I don’t want to drop names here, but at 8:30 Monday morning, I received a text message from an online marketer about a course (s)he’s pushing, which was to close that night, in the hopes that I would join. A few hours later, I got a voicemail (probably automated) from the same person. The course, as far as I can tell, is not only successful, but valuable, and I’m assuming very helpful to anyone who isn’t fully versed in its strategies. It’s also expensive. If I were to sign on with it, I’d commit about $997 (or $1,997, depending on the package) over the course of just a few months, which is a heavy margin to devote my low income to. Having that kind of sales pitch at 8:30 on a Monday morning through my own phone is alarming, even if the course is probably very good.
Why did I get this sales pitch so early in the morning? No idea, but I got the pitch at all because I signed up for this person’s mailing list. I did that because (s)he was offering free information that I wanted so I could better my marketing skills. Or, I don’t know; maybe I just liked the freebie (s)he was giving away. Could’ve been anything.

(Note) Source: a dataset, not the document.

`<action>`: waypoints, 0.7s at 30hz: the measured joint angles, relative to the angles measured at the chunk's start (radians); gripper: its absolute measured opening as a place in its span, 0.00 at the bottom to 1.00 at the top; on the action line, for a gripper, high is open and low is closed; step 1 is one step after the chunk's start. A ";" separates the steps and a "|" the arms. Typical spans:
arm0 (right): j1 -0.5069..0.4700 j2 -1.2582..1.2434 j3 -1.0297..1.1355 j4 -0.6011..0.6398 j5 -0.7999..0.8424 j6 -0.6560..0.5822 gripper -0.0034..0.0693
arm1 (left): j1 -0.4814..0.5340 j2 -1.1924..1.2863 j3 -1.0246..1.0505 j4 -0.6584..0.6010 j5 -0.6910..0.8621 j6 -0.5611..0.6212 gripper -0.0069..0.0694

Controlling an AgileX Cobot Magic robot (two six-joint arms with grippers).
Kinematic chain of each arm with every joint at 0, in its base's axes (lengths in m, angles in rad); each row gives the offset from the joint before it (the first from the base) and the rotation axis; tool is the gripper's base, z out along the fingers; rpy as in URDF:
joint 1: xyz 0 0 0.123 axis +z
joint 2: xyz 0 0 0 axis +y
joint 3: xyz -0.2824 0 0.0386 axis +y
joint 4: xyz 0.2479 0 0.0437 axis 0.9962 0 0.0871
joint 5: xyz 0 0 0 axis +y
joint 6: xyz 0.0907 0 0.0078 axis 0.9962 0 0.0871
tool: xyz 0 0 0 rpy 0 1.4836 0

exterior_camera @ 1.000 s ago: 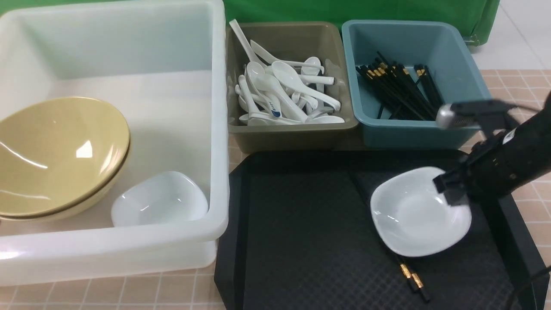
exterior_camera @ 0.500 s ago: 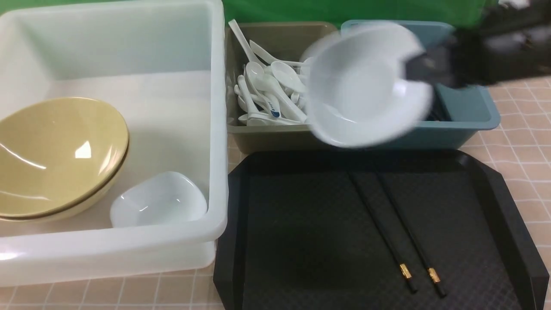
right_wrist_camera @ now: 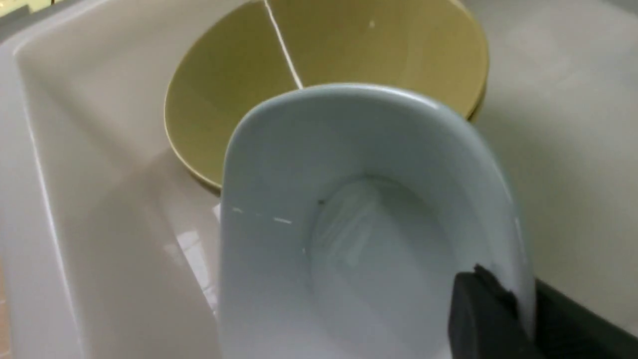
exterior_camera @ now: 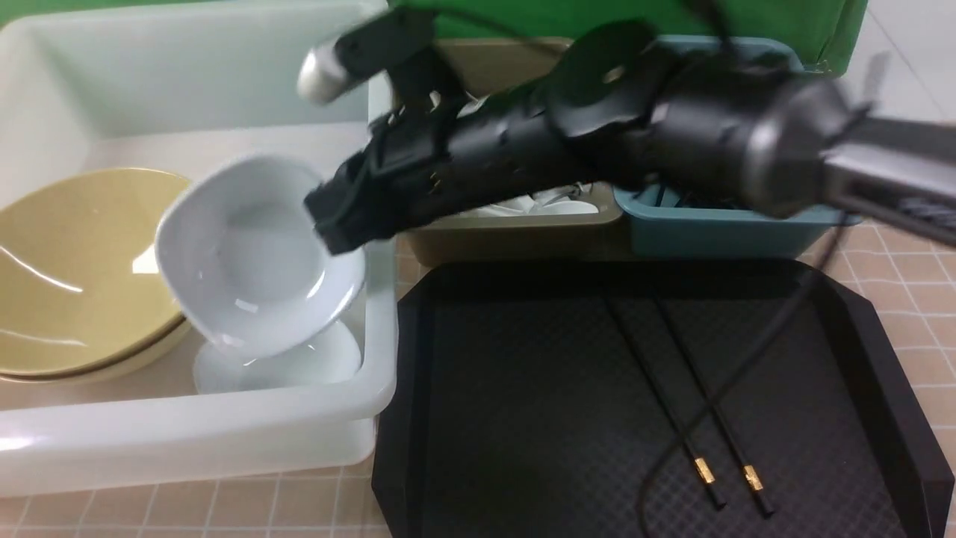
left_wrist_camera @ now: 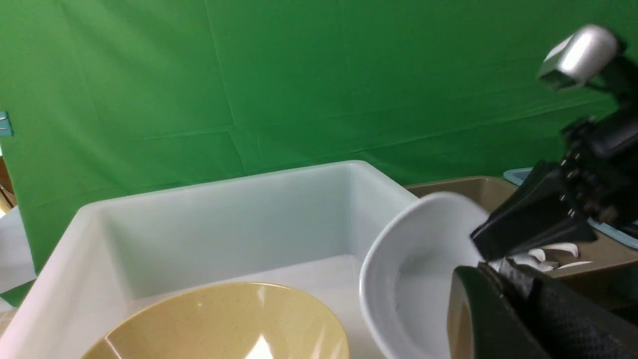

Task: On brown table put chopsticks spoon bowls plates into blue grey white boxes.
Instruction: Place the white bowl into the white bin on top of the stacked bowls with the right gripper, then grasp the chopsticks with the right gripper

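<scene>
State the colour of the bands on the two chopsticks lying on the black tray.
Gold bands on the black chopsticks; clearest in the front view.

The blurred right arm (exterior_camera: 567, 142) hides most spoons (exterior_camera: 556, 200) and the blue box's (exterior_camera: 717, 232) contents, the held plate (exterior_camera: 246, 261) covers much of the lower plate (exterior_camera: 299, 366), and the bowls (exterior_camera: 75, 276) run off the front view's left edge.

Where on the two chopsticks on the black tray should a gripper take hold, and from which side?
Probably grip the chopsticks on their far half, from straight above, jaws closing across both. They lie flat, nearly parallel on the black tray; a thin cable crosses their gold-banded near half.
</scene>
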 joint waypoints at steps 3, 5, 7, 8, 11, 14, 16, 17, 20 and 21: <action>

One of the components of indie publishing, marketing, authorship, readership, etc. is that entrepreneurs and budding entrepreneurs want people to sign up for their books, courses, etc., so those who do sign will go onto their mailing lists. This is no surprise, as the number one thing they all teach those learning to market effectively is to create a mailing list. Lead by example! But to get the information they’re offering, you have to take this step. Generally that means giving out your email at the bare minimum, or your first name and email on average. This is generally accepted practice, and most people don’t mind signing up for free things if the return investment is no more than basic contact. If most people offer escape clauses (read: the unsubscribe list), then there’s little to no risk in signing up for these things.
But, signing up for these free things means getting the sales pitch, whether you want it or not.
Now, having to submit my phone number as well as name, email, and whatever else I’ve forgotten by now (I don’t have a firstborn yet, so I didn’t have to hand him/her over in exchange for “free” advice or a product) is a rare thing, and I’m legitimately surprised that anyone would actually take advantage of having my number. But that’s what I had to offer to get the free thing (I believe it was a paperback sent to my house—oh, my mailing address was something else I had to offer, yay!), so I went with it. Now I get these sales pitches to my email and phone, and I would no longer be surprised if I started getting fliers in the mail for these same products. Was it worth it?
Honestly, if the information I get in return is any good…
And that brings us to the theme of this week’s installment of the Marketing Author 001. When we’re trying to improve our education, especially when we have no prior foundation with the thing we’re trying to improve—in effect learning from scratch—then we seek out those experts who have charted the path before us in an effort to learn what works and what doesn’t so that we don’t have to make the mistakes that they made for us. It’s a bit like a child seeking advice from his parents. Hopefully, the parent has useful advice, and we share the same hope for the experts, or “gurus,” we seek out to answer our questions (in the form of free webinars and ebooks).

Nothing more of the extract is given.